Yasonna mengungkapkan sebagai negara yang mempunyai tujuan ikut melaksanakan ketertiban dunia haruslah ikut aktif dalam tata pergaulan internasional. Dalam melaksanakan pergaulan internasional dan ikut serta menjadi anggota organisasi regional dan internasional Pemerintah Indonesia telah menandatangani berbagai perjanjian, dan selanjutnya meratifikasinya menjadi Undang-Undang.
“Karena itu pembaharuan hukum pidana sesungguhnya tidak hanya terbatas pada KUHP yang harus adaptif terhadap perkembangan masyarakat dan kearifan lokal. Pembaharuan hukum pidana juga harus mempertimbangkan hal-hal lain diluar rumah hukum pidana yang juga berkembang secara dinamis, bahkan acapkali sulit diramalkan (unpredictable) dan lintas batas negara seiring dengan kemajuan teknologi, yang saat ini telah memasuki Era Revolusi Industri 4.0,” jelasnya.
Sementara itu, sambung dia, terhadap penegakan hukum kejahatan lintas negara dan kejahatan cyber itu Kemenkumham selaku Otoritas Pusat (Central Authority) telah menandatangani berbagai berbagai perjanjian bantuan timbal balik dalam masalah pidana (MLA/ Mutual Legal Assistance) dengan negara-negara yang memiliki potensi sebagai tempat untuk bersembunyi, menempatkan asset hasil kejahatan, dan dilakukannya tindak kejahatan cyber.
“Beberapa perjanjian MLA yang telah ditandatangani oleh Pemerintah Indonesia adalah Swiss, ASEAN, Australia, Hong Kong, RRC, Korea Selatan, India, Vietnam, Uni Emirat Arab, dan Iran,” kata dia.
Yasonna menambahkan kondisi itu tentu tidak bisa lagi menempatkan ilmu hukum pidana sendirian menyelesaikan persoalan-persoalan kejahatan di masyarakat.

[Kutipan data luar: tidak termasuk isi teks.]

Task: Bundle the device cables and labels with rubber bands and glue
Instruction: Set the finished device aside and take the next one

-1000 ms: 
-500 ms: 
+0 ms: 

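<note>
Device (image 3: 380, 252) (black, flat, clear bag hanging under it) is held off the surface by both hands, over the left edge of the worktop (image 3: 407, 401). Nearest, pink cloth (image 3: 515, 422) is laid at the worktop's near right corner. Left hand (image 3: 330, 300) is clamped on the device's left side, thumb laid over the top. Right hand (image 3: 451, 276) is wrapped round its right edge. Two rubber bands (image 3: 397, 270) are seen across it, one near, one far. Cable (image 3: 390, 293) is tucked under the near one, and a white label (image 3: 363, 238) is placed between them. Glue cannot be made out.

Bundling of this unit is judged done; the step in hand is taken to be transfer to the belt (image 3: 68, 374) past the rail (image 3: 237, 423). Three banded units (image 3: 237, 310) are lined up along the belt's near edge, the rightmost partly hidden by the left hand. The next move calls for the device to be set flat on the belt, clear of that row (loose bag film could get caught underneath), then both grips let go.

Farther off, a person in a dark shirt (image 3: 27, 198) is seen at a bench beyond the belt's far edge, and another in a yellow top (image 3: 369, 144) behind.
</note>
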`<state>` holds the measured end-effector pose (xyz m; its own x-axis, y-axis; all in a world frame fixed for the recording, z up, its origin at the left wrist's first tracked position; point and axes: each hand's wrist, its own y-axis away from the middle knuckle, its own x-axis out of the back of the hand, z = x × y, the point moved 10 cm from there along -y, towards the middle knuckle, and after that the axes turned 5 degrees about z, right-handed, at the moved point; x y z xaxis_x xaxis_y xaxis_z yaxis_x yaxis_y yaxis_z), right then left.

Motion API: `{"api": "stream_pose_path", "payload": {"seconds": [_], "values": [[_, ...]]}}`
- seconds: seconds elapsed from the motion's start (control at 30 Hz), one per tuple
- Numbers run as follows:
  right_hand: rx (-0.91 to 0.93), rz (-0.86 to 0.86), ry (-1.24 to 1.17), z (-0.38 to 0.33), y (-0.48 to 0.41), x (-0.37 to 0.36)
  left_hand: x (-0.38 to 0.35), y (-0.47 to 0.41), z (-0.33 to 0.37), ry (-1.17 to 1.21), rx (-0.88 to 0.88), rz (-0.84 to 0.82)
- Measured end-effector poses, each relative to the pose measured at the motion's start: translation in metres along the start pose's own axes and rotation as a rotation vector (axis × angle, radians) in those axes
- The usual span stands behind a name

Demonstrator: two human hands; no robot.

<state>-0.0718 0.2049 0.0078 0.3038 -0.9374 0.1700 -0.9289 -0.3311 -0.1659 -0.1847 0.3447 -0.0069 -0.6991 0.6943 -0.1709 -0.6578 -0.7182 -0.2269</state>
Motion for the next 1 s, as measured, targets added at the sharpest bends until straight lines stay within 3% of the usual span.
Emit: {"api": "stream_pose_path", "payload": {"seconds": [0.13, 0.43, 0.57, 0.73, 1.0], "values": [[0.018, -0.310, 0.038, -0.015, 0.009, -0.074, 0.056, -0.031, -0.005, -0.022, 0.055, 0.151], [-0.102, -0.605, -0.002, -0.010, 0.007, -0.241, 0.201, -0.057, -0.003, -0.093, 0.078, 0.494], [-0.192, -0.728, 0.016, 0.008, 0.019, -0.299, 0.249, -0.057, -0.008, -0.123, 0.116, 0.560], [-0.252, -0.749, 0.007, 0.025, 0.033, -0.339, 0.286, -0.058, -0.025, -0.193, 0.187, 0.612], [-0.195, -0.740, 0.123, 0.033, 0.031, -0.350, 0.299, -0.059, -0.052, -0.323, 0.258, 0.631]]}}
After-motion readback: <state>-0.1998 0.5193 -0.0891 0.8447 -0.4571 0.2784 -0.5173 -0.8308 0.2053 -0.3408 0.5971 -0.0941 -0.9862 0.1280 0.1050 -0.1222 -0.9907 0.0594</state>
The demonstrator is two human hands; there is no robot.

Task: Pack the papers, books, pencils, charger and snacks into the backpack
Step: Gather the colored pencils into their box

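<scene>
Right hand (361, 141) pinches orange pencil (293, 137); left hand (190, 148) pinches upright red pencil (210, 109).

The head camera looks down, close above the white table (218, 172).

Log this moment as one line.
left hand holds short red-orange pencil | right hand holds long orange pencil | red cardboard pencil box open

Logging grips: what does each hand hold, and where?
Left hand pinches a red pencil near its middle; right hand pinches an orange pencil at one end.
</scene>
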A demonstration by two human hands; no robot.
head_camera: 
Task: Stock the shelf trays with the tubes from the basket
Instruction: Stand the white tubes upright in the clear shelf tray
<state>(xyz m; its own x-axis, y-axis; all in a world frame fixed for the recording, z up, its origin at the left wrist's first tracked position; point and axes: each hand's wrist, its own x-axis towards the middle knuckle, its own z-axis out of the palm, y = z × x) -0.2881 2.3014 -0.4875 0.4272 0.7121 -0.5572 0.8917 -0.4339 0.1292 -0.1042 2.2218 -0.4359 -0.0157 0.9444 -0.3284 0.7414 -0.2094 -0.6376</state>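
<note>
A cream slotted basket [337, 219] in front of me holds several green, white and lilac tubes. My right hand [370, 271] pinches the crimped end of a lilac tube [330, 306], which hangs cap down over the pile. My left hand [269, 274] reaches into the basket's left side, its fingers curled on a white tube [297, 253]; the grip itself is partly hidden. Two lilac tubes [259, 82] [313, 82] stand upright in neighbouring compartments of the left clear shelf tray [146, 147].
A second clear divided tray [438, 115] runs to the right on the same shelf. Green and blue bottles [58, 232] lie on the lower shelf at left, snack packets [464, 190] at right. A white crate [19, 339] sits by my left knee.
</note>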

Seiring dengan tumbuhnya bermacam-macam ilmu pengetahuan kemasyarakatan, maka sangat berguna sekali dalam memecahkan perosalan-persoalan dalam rumah pidana lainnya.
“Arah Kebijakan Pembaharuan Hukum Pidana juga tidak bisa lagi hanya bertumpu pada perkembangan nasional, tetapi juga harus menyesuaikan (harmoni) dengan negara-negara lain dalam penegagakan hukum pidana,” imbuhnya.